Speaking of infamous fourth-place finishes, Amy Cragg, who in an interview had stated, “I’m done being the girl who finished fourth in 2012,” continued to look strong. As she and Flanagan continued talking back and forth (race strategy? encouragement?), I began to wonder if the mentee was about to rise up and become the new queen of U.S. marathoning. This appeared to be exactly what the two partners had wanted when they envisioned how the Trials would unfold.
Finally, at mile twenty two, Rupp, who was still looking quite strong, began pulling away from Meb. Making it look easy, he seemed to extend a three to four second lead to an insurmountable forty five second within minutes. Despite looking back repeatedly, Rupp had run such a solid race that there was essentially nothing to see behind him except empty space and the smoggy L.A. skyline. For the women, the race for third was on as both Linden and Goucher continued battling (Des up by ten seconds over Goucher, then minutes later, up by twenty five seconds on the now grimacing Kara).
As we watched Rupp wrap up his victory in his hole-riddled singlet, sucking on wet towelettes, a huge grin overtook his face, we wondered if this was the most impressive marathon debut in recent memory With a huge fist pump, he crashed through the tape in a debut of 2:11:13-impressive given the warm temperatures and never racing the distance prior to today. Meb cruised in waving an American flag in 2:12:20 for second while Jared Ward wrapped up the third official team spot in 2:13:00.*
While the men’s slots were being finalized, Amy Cragg began pulling away from a visibly hurting Flanagan. Cragg continually encouraged her friend and partner, sharing water at one point, and urged her onward, but as the mile twenty four marker clicked by, she made the decision to go. Flanagan was falling off badly and Des Linden was hammering in third place and closing the gap. She flew by Flanagan as though she was standing still and, although she was clearly not going to have the distance left to catch Cragg, she continued to cruise as though she could.

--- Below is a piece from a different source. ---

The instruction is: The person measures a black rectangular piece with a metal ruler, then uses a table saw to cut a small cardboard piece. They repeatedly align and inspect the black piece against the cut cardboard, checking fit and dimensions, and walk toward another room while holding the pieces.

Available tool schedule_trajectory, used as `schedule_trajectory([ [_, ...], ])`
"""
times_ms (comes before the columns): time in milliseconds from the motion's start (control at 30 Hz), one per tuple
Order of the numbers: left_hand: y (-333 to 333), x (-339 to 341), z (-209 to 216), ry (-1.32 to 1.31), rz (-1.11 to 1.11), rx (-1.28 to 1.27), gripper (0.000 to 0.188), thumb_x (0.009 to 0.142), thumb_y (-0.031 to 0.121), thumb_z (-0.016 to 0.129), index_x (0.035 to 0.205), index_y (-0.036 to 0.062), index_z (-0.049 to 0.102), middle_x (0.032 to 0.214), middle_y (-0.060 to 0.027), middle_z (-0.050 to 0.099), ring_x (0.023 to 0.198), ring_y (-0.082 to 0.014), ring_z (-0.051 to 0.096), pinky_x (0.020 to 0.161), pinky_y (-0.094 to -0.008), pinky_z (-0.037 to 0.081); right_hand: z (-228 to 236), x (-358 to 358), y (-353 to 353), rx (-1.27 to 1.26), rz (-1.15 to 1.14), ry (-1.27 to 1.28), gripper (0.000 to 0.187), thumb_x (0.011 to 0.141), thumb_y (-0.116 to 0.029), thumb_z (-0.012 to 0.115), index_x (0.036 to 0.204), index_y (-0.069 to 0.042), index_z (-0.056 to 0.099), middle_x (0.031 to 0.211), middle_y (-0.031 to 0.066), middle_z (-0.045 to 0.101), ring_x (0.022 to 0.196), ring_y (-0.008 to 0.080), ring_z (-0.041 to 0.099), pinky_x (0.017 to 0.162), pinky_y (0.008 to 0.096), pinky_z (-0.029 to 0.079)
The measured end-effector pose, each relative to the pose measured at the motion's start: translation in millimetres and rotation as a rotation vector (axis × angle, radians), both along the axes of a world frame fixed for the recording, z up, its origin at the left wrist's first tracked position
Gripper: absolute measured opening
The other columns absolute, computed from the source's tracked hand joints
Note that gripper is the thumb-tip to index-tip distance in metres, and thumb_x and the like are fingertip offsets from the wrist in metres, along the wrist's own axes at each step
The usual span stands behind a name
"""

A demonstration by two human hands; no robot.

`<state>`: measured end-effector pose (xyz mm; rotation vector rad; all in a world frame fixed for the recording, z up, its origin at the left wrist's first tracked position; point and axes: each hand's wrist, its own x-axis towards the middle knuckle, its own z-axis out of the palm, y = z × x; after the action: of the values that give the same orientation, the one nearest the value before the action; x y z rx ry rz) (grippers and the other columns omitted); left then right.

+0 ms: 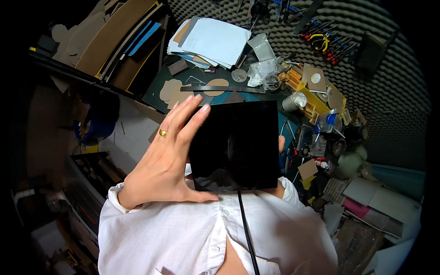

I was overjoyed to see Cragg be vindicated by taking the win in 2:28:27, with Desiree Linden in second place in 2:29:00 Shalane Flanagan managed to hang on to third in and finish in 2:29:26 ahead of Kara Goucher before collapsing and being carried to a wheelchair immediately after crossing the finish line-a visible monument to what it means to leave it all out on the race course.*
Although both races lacked the down-to-the-wire nail biting finishes of Houston in 2012, we were once again reminded of just how gut-wrenching it is to finish outside the top three. Imagine enduring the pain of racing your heart out for 26.2 miles and have to cross the finish line in “defeat” while the three victors embrace one another and are interviewed while shrouded in American flags. To the victors go the spoils.
So now it appears that the road to Rio has been paved. Congratulations to the six qualified runners who are the representatives of the U.S. team in Rio de Janeiro in 2016. Yet, it is more important to congratulate all of the New England runners who valiantly represented Level Legion as well. The men and women who sport LVL stickers, singlets, and beanies continue to make us all proud. We can definitely get too wrapped up in finishing times, splits, paces, etc. Qualifying for the Olympic Team and/or setting a PR are certainly important today. But aren’t fun and fitness really what this is all about?
*Times still unofficial as of press time.